Task: Would you write out the whole listing below exactly as given?
□ □ □
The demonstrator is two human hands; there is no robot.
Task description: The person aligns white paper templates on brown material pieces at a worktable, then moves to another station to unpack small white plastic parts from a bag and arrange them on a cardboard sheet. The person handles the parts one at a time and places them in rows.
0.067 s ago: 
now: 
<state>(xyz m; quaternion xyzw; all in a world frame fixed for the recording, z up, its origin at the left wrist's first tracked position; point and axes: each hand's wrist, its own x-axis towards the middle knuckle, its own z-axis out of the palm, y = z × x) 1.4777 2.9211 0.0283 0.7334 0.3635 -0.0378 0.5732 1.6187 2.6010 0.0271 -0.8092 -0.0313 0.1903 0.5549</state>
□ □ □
Response:
The demonstrator is two human hands; there is no robot.
Task description: The person aligns white paper templates on brown material pieces at a worktable, then moves to another station to unpack small white plastic parts from a bag and arrange them on a cardboard sheet. The person handles the parts one at a time and places them in rows.
0.067 s ago: 
now: 
<state>(xyz m; quaternion xyzw; all in a world frame fixed for the recording, z up, its origin at the left wrist's first tracked position; point and axes: each hand's wrist, its own x-axis towards the middle knuckle, its own z-axis out of the palm, y = z × x) 1.4777 2.9211 0.0283 0.7334 0.3635 -0.0378 0.5732 1.6187 2.6010 0.0271 -0.8092 -0.0313 0.1903 0.5549</state>

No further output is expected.